**Available data**
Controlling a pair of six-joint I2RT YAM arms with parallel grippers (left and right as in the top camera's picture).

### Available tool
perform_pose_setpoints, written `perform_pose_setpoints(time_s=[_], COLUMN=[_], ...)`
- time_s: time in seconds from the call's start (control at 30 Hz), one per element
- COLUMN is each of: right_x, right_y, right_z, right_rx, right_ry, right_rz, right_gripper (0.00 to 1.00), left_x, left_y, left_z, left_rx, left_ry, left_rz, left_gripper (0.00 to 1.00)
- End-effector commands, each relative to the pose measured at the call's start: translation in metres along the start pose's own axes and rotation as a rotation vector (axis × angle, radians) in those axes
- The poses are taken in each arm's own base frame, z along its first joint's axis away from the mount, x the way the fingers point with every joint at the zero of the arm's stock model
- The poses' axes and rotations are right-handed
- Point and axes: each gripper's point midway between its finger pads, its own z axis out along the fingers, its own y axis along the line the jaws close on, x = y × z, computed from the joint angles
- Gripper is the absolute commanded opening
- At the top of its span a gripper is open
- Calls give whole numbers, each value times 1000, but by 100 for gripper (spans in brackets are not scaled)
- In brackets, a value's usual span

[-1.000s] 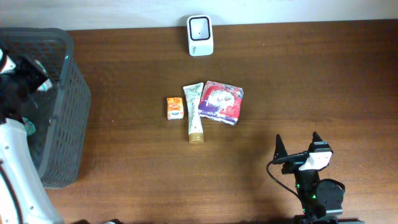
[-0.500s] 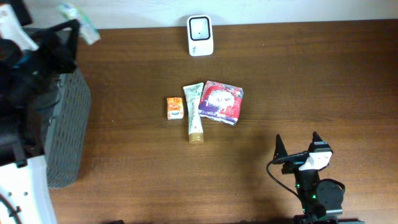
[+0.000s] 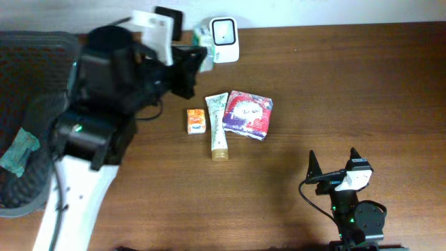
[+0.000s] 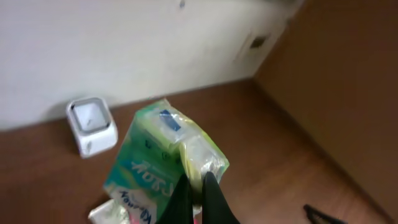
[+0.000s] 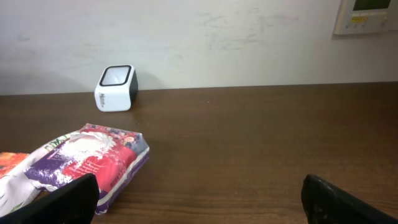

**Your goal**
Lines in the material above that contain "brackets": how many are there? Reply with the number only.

**Answer for the task**
2